G-6-PD ACTIVITY QUALITA- TIVE, WHOLE BLOOD

G-6-PD Activity Qualitative, Whole Blood

What it is

The G-6-PD (Glucose-6-Phosphate Dehydrogenase) Activity Qualitative test measures the presence and functional activity of the G-6-PD enzyme in red blood cells. This enzyme is essential for protecting red blood cells from oxidative stress. A deficiency can make red cells more vulnerable to breaking down (hemolysis), especially after exposure to certain medications, infections, or foods such as fava beans.

Uses

This test is commonly used to:

• Diagnose G-6-PD deficiency, an inherited genetic condition.
• Identify individuals at risk of hemolytic anemia triggered by drugs, infections, or foods.
• Screen newborns in high-prevalence regions for early detection of enzyme deficiency.
• Guide safe medication choices in patients with a history of hemolysis.
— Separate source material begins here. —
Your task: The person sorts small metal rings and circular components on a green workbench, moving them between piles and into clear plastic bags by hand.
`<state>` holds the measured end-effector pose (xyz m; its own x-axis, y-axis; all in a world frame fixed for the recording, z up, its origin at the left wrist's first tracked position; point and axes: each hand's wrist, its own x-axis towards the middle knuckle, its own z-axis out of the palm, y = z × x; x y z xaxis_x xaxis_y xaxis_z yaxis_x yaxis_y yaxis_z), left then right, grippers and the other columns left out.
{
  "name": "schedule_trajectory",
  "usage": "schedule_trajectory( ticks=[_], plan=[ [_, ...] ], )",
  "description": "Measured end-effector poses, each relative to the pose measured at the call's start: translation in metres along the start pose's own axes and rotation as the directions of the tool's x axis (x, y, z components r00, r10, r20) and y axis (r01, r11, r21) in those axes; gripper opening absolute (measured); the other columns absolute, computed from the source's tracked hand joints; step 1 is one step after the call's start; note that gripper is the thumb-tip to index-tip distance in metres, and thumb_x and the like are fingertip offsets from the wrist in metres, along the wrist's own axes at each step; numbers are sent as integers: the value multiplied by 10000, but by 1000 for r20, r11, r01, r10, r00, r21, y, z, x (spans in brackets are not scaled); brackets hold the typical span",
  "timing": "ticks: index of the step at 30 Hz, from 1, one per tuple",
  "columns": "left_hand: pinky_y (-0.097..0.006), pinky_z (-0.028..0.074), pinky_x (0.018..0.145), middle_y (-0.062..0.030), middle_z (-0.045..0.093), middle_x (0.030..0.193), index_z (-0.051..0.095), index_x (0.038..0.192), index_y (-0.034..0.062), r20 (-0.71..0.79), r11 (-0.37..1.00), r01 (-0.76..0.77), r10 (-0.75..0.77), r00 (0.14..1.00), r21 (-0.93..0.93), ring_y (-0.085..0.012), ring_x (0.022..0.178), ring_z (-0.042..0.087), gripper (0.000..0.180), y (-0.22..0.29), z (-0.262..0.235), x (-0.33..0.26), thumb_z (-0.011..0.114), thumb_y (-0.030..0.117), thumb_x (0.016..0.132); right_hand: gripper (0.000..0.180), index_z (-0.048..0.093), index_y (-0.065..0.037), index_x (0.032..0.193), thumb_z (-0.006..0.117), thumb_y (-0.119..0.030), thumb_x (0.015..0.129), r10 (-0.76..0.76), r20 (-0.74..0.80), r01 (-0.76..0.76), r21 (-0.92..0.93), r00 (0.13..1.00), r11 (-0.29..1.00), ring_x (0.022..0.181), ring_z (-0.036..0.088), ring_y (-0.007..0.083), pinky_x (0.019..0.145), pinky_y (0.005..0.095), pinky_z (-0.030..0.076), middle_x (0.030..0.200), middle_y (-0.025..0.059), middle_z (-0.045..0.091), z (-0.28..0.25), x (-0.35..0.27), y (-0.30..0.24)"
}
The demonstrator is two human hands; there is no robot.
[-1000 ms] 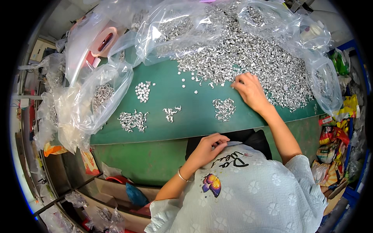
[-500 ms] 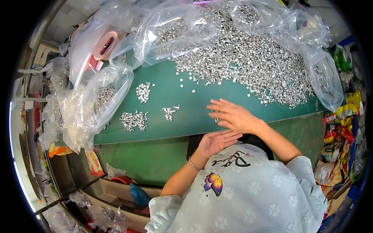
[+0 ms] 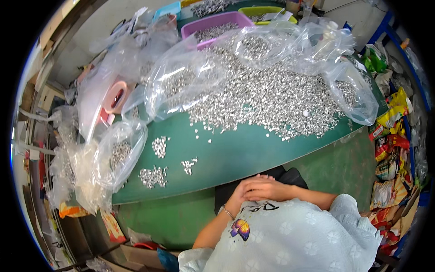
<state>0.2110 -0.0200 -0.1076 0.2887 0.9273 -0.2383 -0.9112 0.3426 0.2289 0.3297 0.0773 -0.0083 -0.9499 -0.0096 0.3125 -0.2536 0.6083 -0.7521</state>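
Both hands have come together since the earlier frame: the right hand (image 3: 272,189), which was spread above the table front half a second ago, now lies over the left hand (image 3: 239,192) at lower centre. The small cluster that lay there has gone from the tabletop, and the view has shifted to show more of the far end. The right hand's fingers are laid flat and close together across the left; whether anything is held between the palms, or how tightly, I cannot tell.

Across the upper centre of the frame sprawls a heap of small metal pieces (image 3: 272,99), silvery, glossy and mostly hooked or curved, thinning to scattered bits along its lower fringe. It rests on a smooth, matte green tabletop (image 3: 235,158) with a gently bowed front edge. Left of centre lie three little groups: compact, rounded, flower-like pieces (image 3: 159,147), a tangled cluster of curved pieces (image 3: 152,177) below them, and a sparse sprinkle of curved pieces (image 3: 188,166) to their right.

Clear, crinkled film bags ring the heap; a crumpled bag (image 3: 104,174) slumps over the table's left end. At upper centre stands a purple plastic tub (image 3: 247,20), rounded at the corners. Pale puckered cloth, embossed with petal shapes, forms the shirt (image 3: 290,240) at the bottom.
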Motion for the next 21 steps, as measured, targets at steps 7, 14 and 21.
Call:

Symptoms That May Lead to the Test

Your doctor may recommend this test if you or your child experience signs of hemolytic anemia, such as sudden fatigue, pale skin, jaundice (yellowing of skin/eyes), dark-colored urine, rapid heartbeat, or unexplained episodes of weakness after certain exposures.

Abnormal Results

Deficient G-6-PD Activity: Confirms G-6-PD deficiency. Severity may vary depending on genetic variant. Patients are at risk of hemolysis when exposed to certain triggers (e.g., sulfa drugs, antimalarials, aspirin, infections, or fava beans).

Normal G-6-PD Activity: Suggests no enzyme deficiency. However, in acute hemolytic episodes or after transfusions, results may appear falsely normal due to the presence of younger red cells with higher enzyme activity.

Risks

The test is performed on a whole blood sample collected via venipuncture. Risks are minimal and include mild pain, bruising, or dizziness at the puncture site, which usually resolve quickly.